Ночевать остаюсь с Денисом – мы не так часто делаем это, не так часто позволяем себе проснуться утром вместе, принять душ и поехать вместе в институт, но сегодня как раз такой день. Разумеется, нормально выспаться не удастся, и утром у меня под глазами будут огромные синяки, красноречиво объясняющие всем желающим, чем я занималась всю ночь. Но и черт с ними, когда всё так хорошо…»

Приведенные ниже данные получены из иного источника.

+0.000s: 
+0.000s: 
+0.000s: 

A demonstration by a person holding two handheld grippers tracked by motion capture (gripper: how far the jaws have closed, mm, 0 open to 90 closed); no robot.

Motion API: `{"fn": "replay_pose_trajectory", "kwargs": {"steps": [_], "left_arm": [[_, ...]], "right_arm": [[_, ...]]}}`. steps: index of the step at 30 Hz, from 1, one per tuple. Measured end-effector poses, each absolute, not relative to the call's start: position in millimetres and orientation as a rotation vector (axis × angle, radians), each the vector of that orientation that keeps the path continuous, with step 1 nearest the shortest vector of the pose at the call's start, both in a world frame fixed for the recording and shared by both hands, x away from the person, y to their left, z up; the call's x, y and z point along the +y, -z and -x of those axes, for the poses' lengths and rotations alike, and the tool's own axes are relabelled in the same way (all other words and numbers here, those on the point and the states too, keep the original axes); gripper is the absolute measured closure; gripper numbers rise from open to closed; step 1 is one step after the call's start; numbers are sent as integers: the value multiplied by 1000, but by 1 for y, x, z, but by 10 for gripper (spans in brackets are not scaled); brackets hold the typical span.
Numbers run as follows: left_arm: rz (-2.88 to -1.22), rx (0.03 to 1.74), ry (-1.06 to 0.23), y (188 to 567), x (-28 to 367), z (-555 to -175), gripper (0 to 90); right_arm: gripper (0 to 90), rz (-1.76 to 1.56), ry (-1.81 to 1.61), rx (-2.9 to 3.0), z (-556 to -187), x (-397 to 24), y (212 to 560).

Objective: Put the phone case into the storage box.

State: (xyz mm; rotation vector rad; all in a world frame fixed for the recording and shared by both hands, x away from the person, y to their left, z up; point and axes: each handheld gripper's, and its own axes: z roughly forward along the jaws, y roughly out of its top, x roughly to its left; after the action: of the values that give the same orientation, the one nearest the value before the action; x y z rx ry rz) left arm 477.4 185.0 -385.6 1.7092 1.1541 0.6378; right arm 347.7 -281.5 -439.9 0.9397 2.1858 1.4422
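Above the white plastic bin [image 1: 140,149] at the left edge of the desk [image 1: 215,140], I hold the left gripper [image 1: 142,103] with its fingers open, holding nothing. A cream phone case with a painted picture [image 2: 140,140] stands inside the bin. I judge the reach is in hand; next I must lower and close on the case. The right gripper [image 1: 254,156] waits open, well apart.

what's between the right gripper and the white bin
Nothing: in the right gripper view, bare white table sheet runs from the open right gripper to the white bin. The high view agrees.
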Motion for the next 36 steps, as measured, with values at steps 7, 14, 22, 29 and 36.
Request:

Да уж… Я закрыл тетрадь и по привычке уже сунул под соседнюю подушку. Захотелось курить, я встал и побрел в кухню. Включил бра над столом, бросил взгляд на часы – было почти три часа ночи. Завтра мне нужно было к восьми на дежурство в больницу, благо, что никуда не придется ехать, только дорогу перейти, оставалось надеяться, что день будет спокойным, без нескончаемой вереницы «скорых», подлетающих с сиренами к приемному покою.

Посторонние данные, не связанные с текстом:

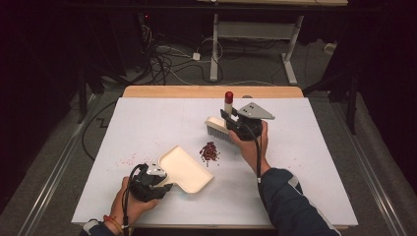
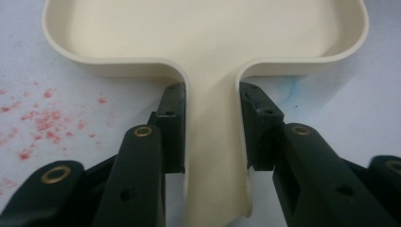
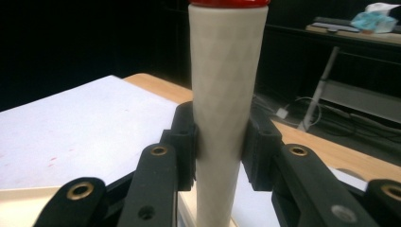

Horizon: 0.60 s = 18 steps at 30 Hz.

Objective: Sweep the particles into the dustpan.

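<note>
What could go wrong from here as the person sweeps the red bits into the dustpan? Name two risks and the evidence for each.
1. The pile of red bits lies apart from the dustpan, whose open edge does not clearly face it, so a stroke of the brush could scatter bits past it.
2. The right claw grips only the brush's tapered handle; pressing down could twist it.

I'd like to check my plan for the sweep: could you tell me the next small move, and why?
Probably lower the cream brush, held by its handle in the right claw, behind the dark red crumb pile and sweep toward the cream plastic dustpan, which the left claw holds beside it.
</note>
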Available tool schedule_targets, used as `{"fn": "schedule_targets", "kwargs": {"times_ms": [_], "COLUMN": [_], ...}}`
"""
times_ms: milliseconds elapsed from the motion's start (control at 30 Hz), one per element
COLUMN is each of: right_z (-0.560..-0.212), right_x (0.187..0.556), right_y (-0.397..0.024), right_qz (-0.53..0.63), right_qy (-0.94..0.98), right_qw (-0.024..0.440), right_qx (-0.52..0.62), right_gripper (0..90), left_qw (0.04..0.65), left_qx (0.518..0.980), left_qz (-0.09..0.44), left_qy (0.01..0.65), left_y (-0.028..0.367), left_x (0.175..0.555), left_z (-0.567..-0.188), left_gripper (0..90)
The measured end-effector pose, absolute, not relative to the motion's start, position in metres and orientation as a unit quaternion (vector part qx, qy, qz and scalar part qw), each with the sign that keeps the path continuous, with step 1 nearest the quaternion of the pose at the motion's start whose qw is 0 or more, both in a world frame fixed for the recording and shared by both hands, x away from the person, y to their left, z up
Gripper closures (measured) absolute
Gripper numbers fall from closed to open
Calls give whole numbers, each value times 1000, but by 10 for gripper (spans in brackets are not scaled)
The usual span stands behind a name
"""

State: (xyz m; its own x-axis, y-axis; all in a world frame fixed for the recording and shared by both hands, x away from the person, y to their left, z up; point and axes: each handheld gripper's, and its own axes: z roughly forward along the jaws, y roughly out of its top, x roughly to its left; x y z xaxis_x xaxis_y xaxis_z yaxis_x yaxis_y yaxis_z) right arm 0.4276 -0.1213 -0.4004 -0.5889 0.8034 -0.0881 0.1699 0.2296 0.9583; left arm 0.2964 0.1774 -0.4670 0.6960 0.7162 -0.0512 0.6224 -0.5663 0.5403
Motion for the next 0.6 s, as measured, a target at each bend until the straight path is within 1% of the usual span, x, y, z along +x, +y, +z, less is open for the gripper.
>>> {"fn": "schedule_targets", "kwargs": {"times_ms": [67, 133, 367, 433, 600], "right_z": [-402, -402, -402, -402, -403], "right_x": [421, 414, 398, 394, 384], "right_y": [-117, -113, -111, -110, -108], "right_qz": [525, 524, 528, 525, 526], "right_qy": [727, 737, 745, 749, 755], "right_qw": [292, 289, 261, 262, 246], "right_qx": [332, 314, 311, 307, 305], "right_gripper": [693, 693, 689, 687, 685], "left_qw": [268, 265, 256, 259, 255], "left_qx": [882, 883, 883, 880, 879], "left_qz": [88, 91, 95, 91, 92], "left_qy": [378, 378, 383, 388, 391], "left_y": [173, 170, 161, 160, 155], "left_x": [294, 293, 292, 292, 293], "left_z": [-467, -467, -469, -470, -471], "left_gripper": [639, 638, 638, 638, 638]}}
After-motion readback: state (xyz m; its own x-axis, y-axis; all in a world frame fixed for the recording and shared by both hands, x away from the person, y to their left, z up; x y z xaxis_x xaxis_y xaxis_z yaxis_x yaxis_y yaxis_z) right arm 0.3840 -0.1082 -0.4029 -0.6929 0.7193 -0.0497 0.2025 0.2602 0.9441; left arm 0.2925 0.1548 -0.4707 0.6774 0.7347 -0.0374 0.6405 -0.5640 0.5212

Я налил себе чай, отодвинул занавеску и взял пепельницу. В свете уличного фонаря под легким ветром кружились опадающие с тополей во дворе листья. Наступил октябрь – снова октябрь, как два года назад… Тот октябрь, когда Мари, пусть и не собираясь, вернулась ко мне хотя бы на семь дней. На те семь дней, что мы провели с ней в небольшой московской квартирке с тремя огромными окнами и нелепыми обоями в розочках над изголовьем кровати. Я помнил, кажется, каждую мелочь в обстановке, каждую фразу, сказанную Мари, каждый ее жест, каждый взгляд. Я то и дело слышал ее хриплое дыхание, когда она лежала рядом со мной, вытянувшись в постели после совершенно потрясающего секса, которым она умела и – что там скрывать – любила заниматься. Почему всё так несправедливо? Почему она вернулась ко мне именно в тот момент, когда вообще уже ничего нельзя было исправить? Во всех смыслах – нельзя?